• **Requirement**:
Word for word, set down every line of the entries below from the line with "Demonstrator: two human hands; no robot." to the line with "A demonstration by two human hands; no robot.", including both, and no other line.

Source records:

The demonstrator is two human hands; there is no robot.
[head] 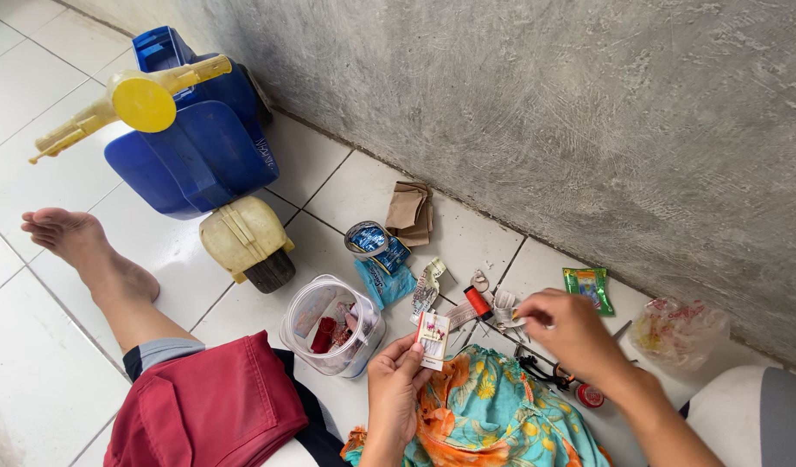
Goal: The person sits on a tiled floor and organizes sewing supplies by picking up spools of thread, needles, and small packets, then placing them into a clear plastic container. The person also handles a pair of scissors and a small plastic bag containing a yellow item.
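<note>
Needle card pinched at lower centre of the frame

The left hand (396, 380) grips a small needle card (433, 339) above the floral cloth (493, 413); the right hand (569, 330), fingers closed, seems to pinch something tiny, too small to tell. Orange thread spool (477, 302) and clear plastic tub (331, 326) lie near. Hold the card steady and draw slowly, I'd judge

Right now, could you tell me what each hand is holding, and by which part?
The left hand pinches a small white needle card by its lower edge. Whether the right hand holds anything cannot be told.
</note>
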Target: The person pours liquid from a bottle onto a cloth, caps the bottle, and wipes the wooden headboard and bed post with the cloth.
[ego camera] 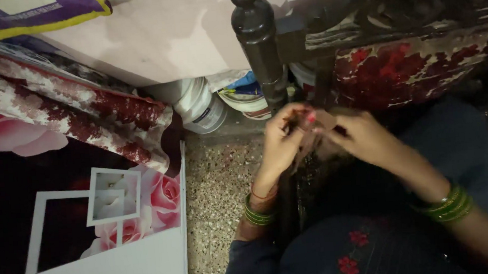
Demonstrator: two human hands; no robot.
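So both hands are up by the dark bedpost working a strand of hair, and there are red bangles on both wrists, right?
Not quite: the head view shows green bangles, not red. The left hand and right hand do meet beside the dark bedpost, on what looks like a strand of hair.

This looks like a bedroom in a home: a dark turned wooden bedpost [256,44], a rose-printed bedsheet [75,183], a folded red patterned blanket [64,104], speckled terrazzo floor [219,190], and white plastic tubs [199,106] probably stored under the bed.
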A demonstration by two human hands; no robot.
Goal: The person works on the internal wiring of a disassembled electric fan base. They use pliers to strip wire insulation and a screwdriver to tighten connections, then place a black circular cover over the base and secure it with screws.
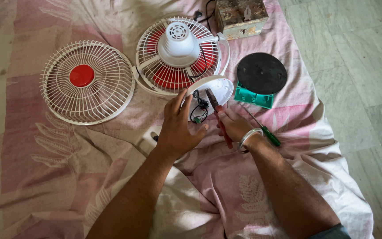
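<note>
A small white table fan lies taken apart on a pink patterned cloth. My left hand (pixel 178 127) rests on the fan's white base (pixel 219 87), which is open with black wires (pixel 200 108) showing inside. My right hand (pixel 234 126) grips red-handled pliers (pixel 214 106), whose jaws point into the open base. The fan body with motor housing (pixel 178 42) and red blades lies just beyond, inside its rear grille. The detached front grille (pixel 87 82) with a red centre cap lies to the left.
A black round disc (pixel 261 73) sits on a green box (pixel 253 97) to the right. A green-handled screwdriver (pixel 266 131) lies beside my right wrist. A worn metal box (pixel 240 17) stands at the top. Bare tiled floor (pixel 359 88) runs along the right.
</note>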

• **Finished task**:
Demonstrator: two human hands; no robot.
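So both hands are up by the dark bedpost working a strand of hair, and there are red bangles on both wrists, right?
Not quite: the head view shows green bangles, not red. The left hand and right hand do meet beside the dark bedpost, on what looks like a strand of hair.

This looks like a bedroom in a home: a dark turned wooden bedpost [256,44], a rose-printed bedsheet [75,183], a folded red patterned blanket [64,104], speckled terrazzo floor [219,190], and white plastic tubs [199,106] probably stored under the bed.
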A demonstration by two human hands; no robot.

The exercise is done.